Peter Dyballa Peter_Dyballa at Web.DE
Mon Dec 14 01:52:34 CET 2009


Am 13.12.2009 um 23:40 schrieb George Gratzer:

> a long log file displayed in the terminal (would it get faster if I  
> could suppress that?)

Definitely! "*tex -interaction=batchmode <file>" should save some  
seconds...

>
> And at the end:
>
> user  	0m1.597s


You are using the shell's built-in timer, which cannot be very exact.  
In bash and GNU's date command, i.e., the command gdate, which has a  
resolution of nsec, you could run

	START=$(gdate +%s.%N) ; latex -interaction=batchmode GLT3 ; END=$ 
(gdate +%s.%N) ; DIFF=$(echo "$END - $START" | bc) ; echo $DIFF

This one-liner will measure from start to end of the execution. The  
DIFF value times four (you mentioned once that not all the cores are  
used) might give the "real" time.

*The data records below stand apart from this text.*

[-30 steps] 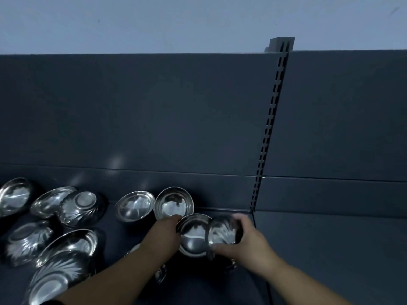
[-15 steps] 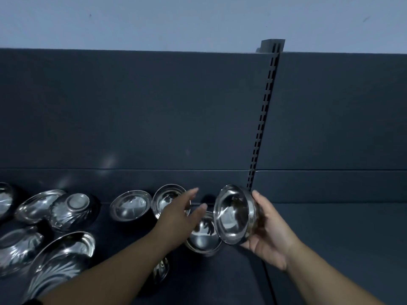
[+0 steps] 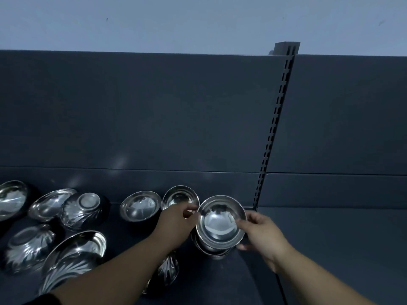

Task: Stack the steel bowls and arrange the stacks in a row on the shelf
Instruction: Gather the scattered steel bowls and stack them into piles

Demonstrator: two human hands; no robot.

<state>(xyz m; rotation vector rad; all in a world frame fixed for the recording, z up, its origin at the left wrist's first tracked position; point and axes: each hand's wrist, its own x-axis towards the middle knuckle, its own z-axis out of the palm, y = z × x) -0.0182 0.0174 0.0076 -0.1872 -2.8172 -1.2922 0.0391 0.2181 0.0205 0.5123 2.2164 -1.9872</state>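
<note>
Head view: right hand (image 3: 262, 235) and left hand (image 3: 178, 221) grip opposite rims of the top bowl (image 3: 220, 223), nested on a lower bowl (image 3: 211, 252) just left of the slotted upright (image 3: 269, 146). Seat it level and centred before releasing; loose bowls (image 3: 141, 205) lie farther left.

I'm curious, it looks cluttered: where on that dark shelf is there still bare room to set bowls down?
The shelf section right of the slotted upright shows bare, beyond the right hand holding the bowl stack. Left of the stack it is crowded with loose steel bowls.
</note>
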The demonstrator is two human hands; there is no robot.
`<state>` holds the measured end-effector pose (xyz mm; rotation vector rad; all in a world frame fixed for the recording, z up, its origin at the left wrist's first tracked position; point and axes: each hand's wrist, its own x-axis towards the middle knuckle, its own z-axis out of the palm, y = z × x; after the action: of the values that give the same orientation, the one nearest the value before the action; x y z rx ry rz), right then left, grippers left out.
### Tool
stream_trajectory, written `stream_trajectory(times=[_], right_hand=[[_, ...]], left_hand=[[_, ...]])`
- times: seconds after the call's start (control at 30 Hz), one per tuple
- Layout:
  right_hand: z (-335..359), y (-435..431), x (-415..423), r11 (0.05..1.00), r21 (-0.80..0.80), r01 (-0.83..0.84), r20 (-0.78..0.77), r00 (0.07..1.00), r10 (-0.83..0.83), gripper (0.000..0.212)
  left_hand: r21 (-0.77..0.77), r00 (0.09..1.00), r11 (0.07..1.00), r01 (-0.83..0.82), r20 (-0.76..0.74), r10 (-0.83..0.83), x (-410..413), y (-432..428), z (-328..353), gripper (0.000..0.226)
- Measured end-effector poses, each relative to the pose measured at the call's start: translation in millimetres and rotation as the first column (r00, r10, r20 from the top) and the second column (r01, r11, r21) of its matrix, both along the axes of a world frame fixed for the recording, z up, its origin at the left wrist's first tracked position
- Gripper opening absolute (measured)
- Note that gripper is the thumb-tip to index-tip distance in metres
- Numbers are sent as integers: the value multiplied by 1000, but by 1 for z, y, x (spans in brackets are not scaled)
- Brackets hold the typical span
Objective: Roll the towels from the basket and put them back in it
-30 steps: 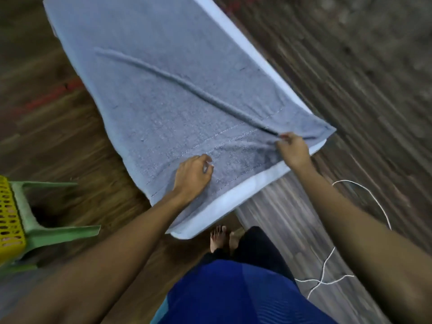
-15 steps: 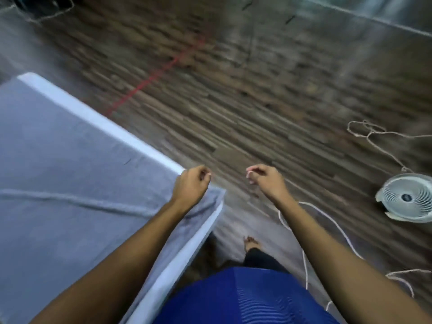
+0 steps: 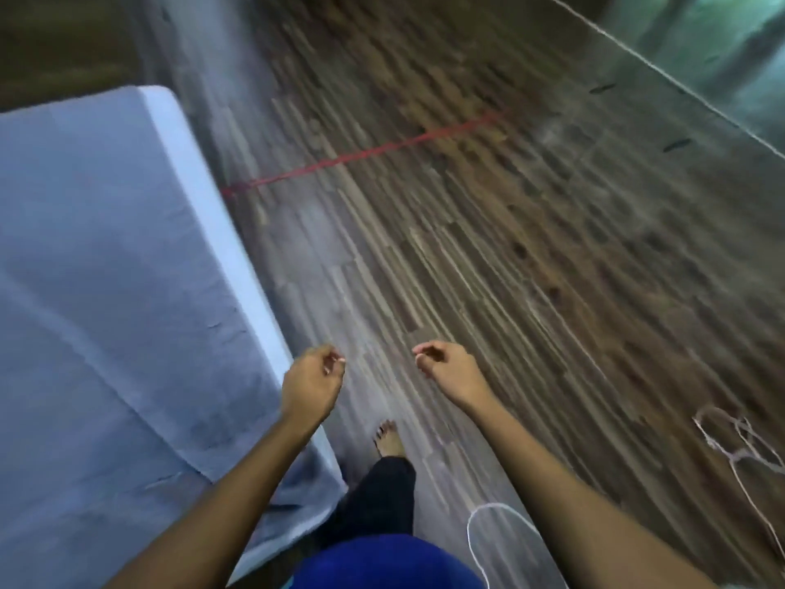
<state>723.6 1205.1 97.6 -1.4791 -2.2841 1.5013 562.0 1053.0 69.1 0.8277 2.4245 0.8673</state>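
The grey towel point(image 3: 106, 291) lies spread flat over the table point(image 3: 199, 193), one corner drooping off its near right edge. Just right of that edge the left hand point(image 3: 312, 384) hangs with fingers loosely curled, apparently empty, though motion blur softens it. Farther right of the table, the right hand point(image 3: 450, 369) is likewise loosely curled, holding nothing, above the floor point(image 3: 531, 248).

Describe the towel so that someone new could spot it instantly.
Look to the white-edged raised surface filling the view's left. Spread flat over it lies the grey-blue terry towel. Its pale, creased fabric stands apart from the brown wood-plank floor alongside.
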Motion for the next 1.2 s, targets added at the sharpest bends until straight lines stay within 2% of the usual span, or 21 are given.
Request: stream_trajectory(times=[0.1, 0.23, 0.4, 0.57, 0.67, 0.77, 0.87, 0.93, 1.03, 1.2], right_hand=[[-9, 16, -61, 972, -19, -233, 46, 971, 233, 18], [-21, 20, -132, 850, -58, -523, 100, 844, 526, 14], [-34, 8, -196, 573, -113, -812, 116, 562, 819, 13], [-49, -16, -243, 190, -71, -979, 192, 173, 966, 21], [-60, -26, -270, -94, -1, -996, 259, -91, 961, 27], [-74, -26, -304, -380, 142, -914, 333, -318, 888, 35], [-84, -17, -343, -561, 252, -788, 423, -432, 797, 42], [-87, -8, -372, -665, 321, -675, 448, -510, 734, 43], [-85, 4, -410, -709, 400, -580, 448, -551, 704, 45], [-84, 17, -477, -745, 381, -547, 455, -591, 666, 61]], left_hand=[[36, 966, 965, -258, 3, 258, -29, -14, -22, 6], [-43, 836, 838, -544, 62, 546, -40, -38, -49, 6], [-166, 683, 683, -711, 64, 727, -2, -50, -75, 29], [-199, 650, 627, -753, -76, 756, 35, -34, -75, 49], [-206, 583, 556, -805, -107, 805, 40, -18, -70, 51], [-189, 529, 499, -846, -180, 829, 43, -3, -71, 48], [-180, 440, 408, -895, -203, 875, 44, 11, -78, 46], [-210, 336, 295, -932, -202, 920, 42, 25, -81, 45], [-246, 235, 178, -953, -222, 946, 35, 38, -75, 46], [-296, 76, -13, -955, -288, 955, 14, 50, -62, 43]])
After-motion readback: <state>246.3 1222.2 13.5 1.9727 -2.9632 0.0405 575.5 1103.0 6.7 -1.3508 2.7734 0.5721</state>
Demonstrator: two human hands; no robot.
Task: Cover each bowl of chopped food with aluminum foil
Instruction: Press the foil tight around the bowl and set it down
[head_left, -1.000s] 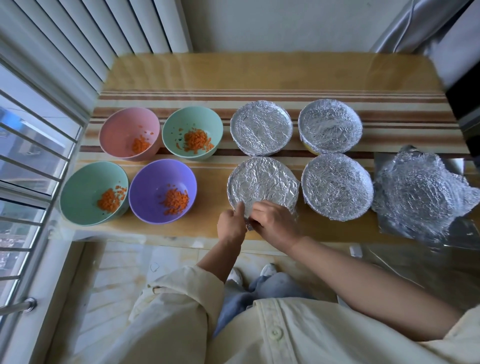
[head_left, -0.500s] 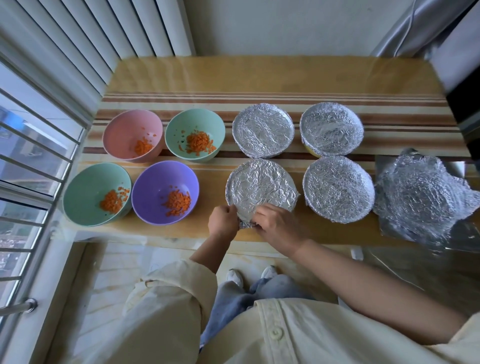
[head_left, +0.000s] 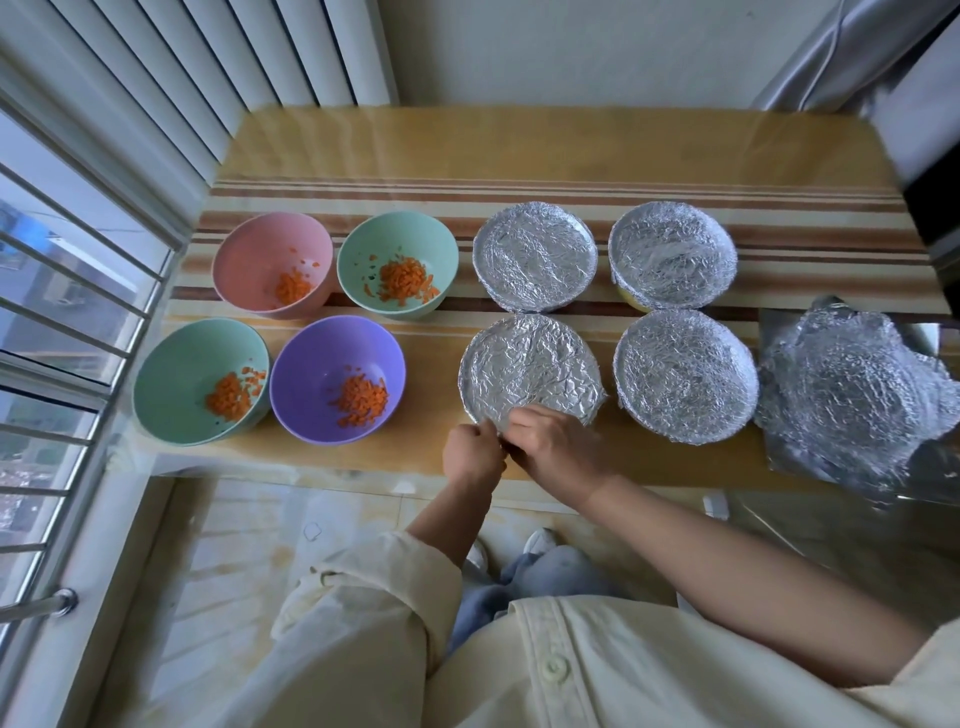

Another approach is to use Sun's  
built-in DTraceToolkit:

	sudo procsystime -eoT latex -interaction=batchmode GLT3

This will deliver some KB of information exact to the nsec (and for me  
that most time was spent wait'ing 4 something). (Although I really  
don't know how correct it will be with a multi-core CPU...) In tcsh I  
use this setting to have some useful and easy to understand (more or  
less) correct data:

set time=(4 "\
     Time spent in user mode   (CPU seconds) : %Us\
     Time spent in kernel mode (CPU seconds) : %Ss\
     Total time                              : %Es\
     CPU utilisation (percentage)            : %P")


If you want to use dtrace, dtruss, etc. more often it might be useful  
to set ACLs for your account that allow you to use the dtrace_kernel  
privileges. (I haven't done it yet.)

--
Greetings

   Pete

Genius may have its limitations, but stupidity is not thus handicapped.